Each line of the data below that holds the word "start" is to be reported in full.
╭──
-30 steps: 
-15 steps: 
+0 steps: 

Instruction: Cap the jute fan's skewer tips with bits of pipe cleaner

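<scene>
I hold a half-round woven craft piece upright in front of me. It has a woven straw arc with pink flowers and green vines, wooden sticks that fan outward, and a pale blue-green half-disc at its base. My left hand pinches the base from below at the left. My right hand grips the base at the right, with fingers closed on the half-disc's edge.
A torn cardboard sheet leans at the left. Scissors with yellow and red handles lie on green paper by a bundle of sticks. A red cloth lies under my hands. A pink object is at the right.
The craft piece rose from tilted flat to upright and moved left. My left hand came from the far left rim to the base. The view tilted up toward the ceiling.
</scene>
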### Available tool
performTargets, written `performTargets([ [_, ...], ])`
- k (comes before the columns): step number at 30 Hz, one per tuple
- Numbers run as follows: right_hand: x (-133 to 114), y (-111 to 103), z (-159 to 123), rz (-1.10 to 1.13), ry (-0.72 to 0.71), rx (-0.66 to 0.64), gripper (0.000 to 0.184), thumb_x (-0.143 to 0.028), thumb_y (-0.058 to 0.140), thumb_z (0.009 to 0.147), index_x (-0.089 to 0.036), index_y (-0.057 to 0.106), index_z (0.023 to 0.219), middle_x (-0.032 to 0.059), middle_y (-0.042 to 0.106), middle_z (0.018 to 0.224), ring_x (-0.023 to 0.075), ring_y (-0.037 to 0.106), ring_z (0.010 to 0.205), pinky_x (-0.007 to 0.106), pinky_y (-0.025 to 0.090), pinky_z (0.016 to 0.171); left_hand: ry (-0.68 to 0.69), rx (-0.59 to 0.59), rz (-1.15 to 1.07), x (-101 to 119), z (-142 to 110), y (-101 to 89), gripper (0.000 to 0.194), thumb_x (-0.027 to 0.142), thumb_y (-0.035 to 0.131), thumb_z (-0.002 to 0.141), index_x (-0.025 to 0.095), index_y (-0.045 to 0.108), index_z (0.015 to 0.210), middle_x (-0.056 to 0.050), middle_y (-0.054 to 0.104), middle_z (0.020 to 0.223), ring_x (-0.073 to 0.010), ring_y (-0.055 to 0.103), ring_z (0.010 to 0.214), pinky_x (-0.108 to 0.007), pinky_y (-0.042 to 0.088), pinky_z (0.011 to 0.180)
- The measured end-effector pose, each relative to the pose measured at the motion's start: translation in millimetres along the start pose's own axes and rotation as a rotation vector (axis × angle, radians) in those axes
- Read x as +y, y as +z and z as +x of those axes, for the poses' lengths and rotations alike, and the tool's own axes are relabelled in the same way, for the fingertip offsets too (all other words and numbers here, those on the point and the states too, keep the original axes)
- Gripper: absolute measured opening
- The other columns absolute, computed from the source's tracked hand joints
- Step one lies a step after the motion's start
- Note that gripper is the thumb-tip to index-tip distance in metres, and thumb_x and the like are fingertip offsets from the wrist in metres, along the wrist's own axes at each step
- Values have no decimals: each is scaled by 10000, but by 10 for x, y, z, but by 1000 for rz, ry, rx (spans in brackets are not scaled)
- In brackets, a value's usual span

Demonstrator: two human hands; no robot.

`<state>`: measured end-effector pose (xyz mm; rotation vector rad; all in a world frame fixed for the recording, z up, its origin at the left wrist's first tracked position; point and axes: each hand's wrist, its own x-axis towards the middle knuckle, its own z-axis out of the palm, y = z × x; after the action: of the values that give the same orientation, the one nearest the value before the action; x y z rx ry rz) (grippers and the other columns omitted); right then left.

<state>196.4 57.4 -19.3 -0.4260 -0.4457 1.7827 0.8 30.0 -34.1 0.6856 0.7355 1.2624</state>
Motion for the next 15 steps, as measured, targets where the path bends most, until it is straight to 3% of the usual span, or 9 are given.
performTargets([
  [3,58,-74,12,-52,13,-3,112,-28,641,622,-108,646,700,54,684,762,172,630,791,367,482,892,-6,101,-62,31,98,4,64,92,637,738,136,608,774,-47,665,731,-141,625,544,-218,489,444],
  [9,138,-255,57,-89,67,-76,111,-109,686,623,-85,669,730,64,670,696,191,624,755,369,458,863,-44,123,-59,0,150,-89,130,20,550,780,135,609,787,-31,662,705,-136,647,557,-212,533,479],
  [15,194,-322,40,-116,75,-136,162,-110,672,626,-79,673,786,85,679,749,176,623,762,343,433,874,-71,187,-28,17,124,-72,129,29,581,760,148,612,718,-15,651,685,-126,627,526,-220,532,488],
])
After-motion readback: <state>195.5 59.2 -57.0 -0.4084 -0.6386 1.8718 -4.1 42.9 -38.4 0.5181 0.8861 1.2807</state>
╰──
Solution:
- The measured end-effector pose, each relative to the pose measured at the motion's start: translation in millimetres along the start pose's own axes and rotation as a rotation vector (axis × angle, radians) in those axes
- Step one lies a step after the motion's start

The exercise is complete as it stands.